## [TASK TO COMPLETE]
Under this line are records; the part from the line containing "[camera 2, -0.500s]" through the line containing "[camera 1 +" should be repeated exactly. Please exclude pictures.

## [RECORDS SHOWN]
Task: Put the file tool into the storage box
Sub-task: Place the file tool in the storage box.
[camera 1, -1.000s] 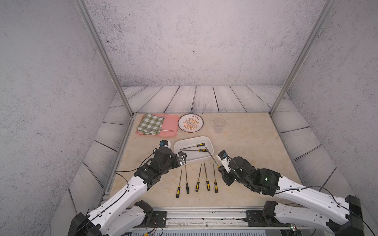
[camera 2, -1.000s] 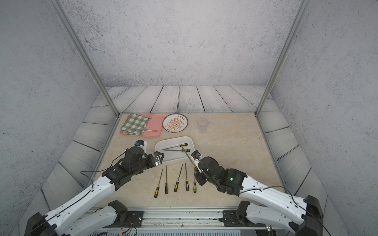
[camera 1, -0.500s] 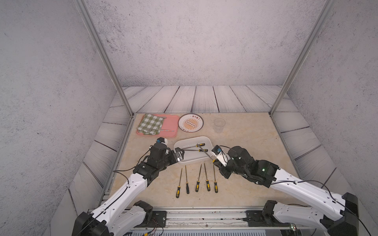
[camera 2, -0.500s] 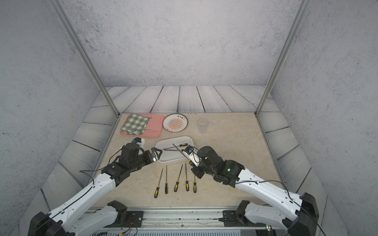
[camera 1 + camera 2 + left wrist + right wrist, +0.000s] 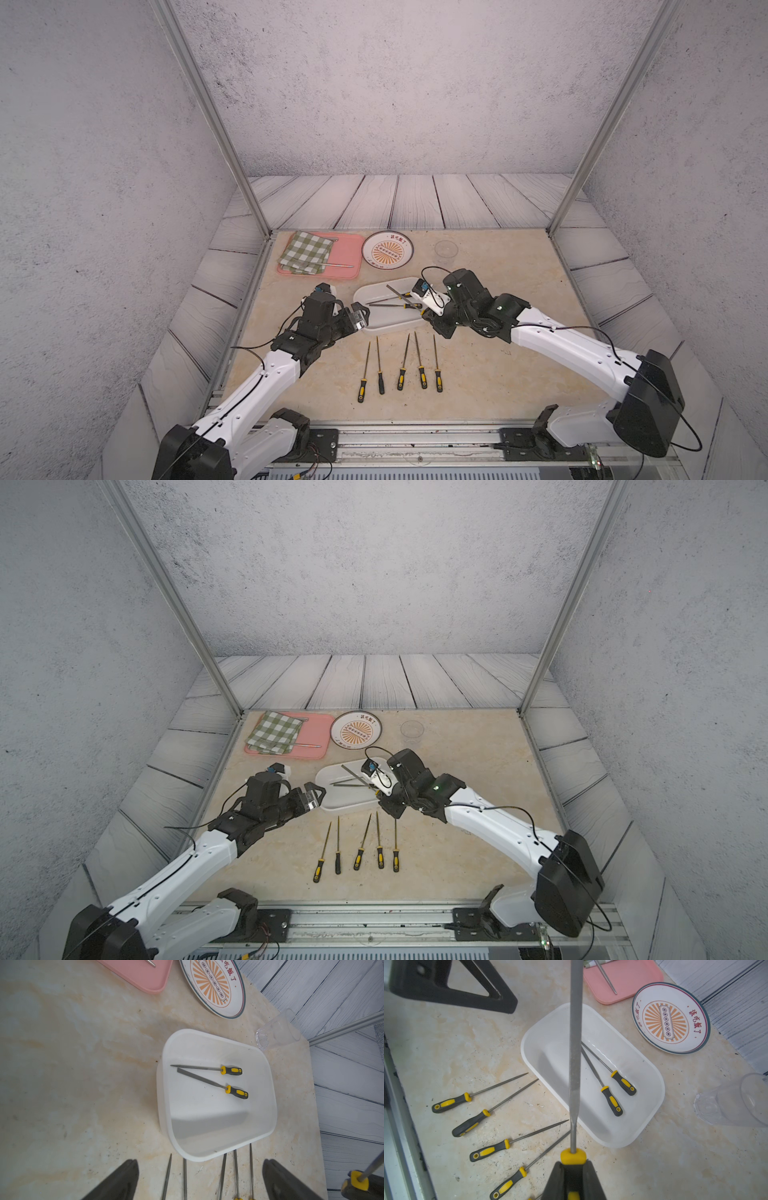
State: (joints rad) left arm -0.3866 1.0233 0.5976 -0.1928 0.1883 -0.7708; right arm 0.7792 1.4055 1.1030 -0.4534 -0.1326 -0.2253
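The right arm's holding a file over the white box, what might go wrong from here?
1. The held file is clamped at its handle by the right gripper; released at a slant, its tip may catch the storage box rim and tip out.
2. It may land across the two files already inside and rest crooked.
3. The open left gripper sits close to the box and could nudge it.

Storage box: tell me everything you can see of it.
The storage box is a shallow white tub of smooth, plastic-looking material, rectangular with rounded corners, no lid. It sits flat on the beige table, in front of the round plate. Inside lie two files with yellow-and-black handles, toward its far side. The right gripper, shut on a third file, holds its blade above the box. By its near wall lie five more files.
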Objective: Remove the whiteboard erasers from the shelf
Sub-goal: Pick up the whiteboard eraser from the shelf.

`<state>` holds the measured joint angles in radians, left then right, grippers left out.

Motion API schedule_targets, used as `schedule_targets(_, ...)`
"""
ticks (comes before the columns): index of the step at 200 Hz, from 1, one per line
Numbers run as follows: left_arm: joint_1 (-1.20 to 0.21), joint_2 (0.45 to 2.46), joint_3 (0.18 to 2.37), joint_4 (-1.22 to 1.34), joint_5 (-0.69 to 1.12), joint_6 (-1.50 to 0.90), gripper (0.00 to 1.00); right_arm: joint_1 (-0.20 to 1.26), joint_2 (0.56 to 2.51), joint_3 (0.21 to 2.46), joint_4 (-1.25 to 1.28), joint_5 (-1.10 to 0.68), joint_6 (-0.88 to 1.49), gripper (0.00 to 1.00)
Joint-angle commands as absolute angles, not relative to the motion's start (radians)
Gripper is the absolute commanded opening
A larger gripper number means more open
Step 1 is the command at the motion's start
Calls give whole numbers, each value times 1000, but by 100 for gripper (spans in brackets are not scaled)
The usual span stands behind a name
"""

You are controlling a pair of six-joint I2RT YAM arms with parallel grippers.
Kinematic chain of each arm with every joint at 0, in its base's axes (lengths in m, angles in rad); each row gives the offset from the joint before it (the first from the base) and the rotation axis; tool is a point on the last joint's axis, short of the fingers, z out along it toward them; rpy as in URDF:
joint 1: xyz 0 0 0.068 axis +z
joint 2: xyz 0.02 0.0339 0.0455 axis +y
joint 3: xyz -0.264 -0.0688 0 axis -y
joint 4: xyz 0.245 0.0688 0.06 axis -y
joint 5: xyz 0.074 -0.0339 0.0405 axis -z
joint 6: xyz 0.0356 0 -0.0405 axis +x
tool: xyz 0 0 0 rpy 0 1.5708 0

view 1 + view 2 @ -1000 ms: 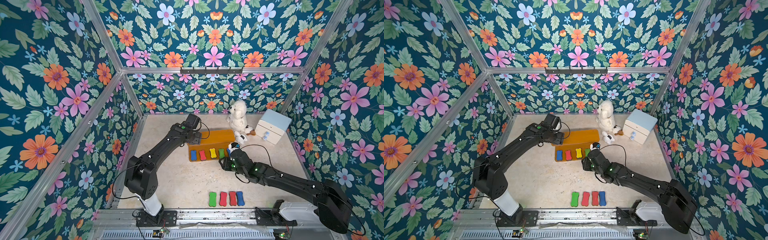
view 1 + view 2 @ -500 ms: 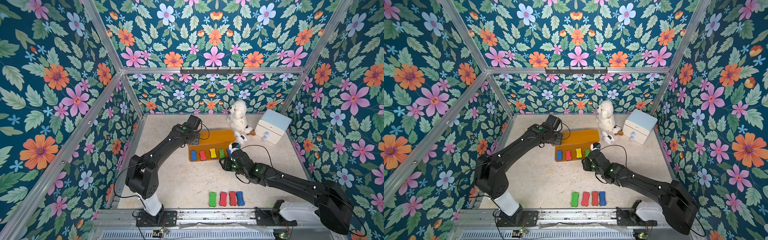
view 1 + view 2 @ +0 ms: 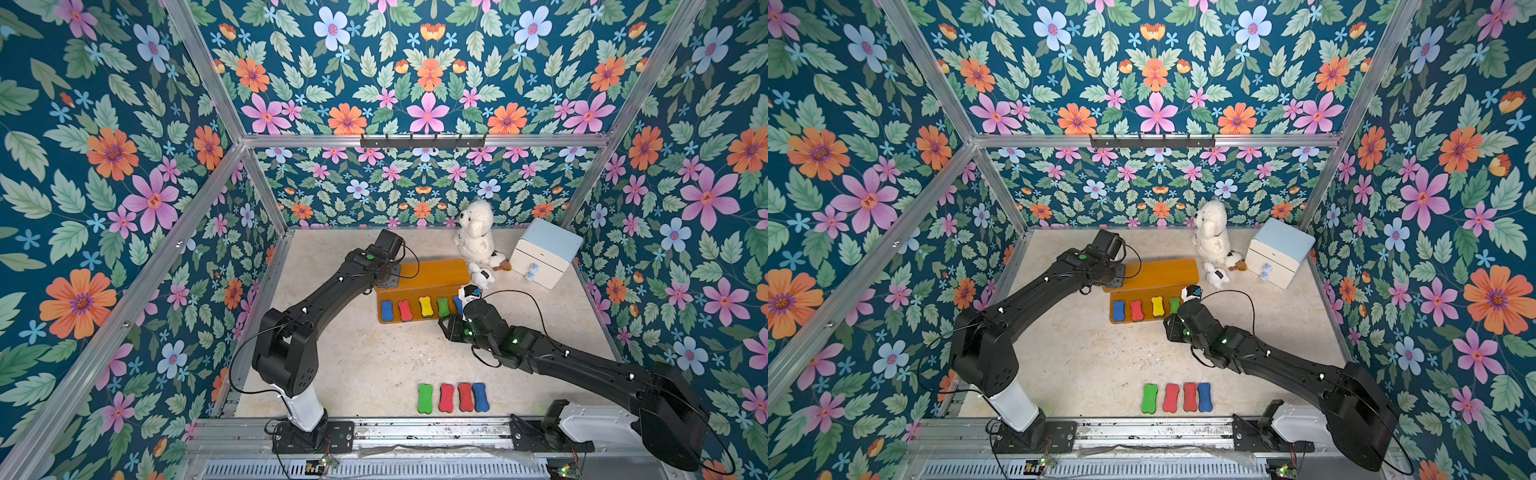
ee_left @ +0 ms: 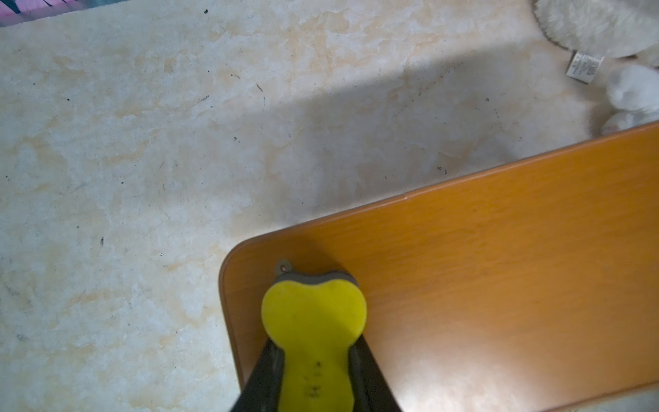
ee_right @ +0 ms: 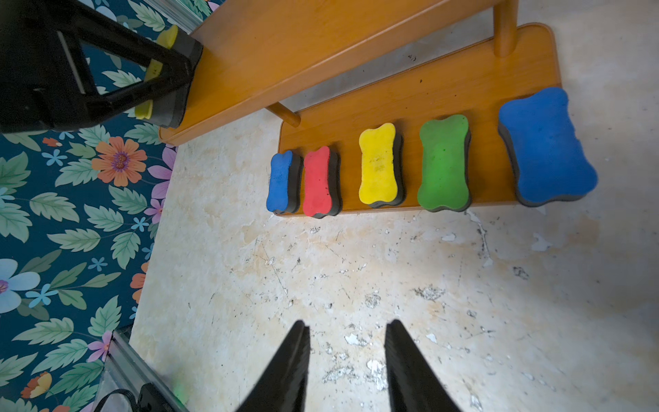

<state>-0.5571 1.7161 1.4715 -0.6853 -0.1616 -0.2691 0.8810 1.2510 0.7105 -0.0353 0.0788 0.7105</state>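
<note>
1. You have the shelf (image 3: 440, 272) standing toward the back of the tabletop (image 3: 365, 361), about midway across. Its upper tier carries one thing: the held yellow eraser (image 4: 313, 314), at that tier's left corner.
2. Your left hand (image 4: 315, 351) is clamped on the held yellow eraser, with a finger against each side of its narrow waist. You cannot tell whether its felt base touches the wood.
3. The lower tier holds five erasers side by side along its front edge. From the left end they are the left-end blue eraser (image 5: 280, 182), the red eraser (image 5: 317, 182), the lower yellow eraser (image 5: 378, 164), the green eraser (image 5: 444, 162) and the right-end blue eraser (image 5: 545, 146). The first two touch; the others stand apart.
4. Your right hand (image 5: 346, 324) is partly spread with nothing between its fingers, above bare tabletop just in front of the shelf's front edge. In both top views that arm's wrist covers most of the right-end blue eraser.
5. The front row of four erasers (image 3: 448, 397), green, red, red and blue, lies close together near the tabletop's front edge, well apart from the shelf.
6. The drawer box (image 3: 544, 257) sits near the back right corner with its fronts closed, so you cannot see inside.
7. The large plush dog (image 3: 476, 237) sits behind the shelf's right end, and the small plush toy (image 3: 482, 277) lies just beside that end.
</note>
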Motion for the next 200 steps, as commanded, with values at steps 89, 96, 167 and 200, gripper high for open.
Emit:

## [SOLUTION]
[camera 2, -0.500s] 
[camera 1 + camera 2 + left wrist + right wrist, +0.000s] 

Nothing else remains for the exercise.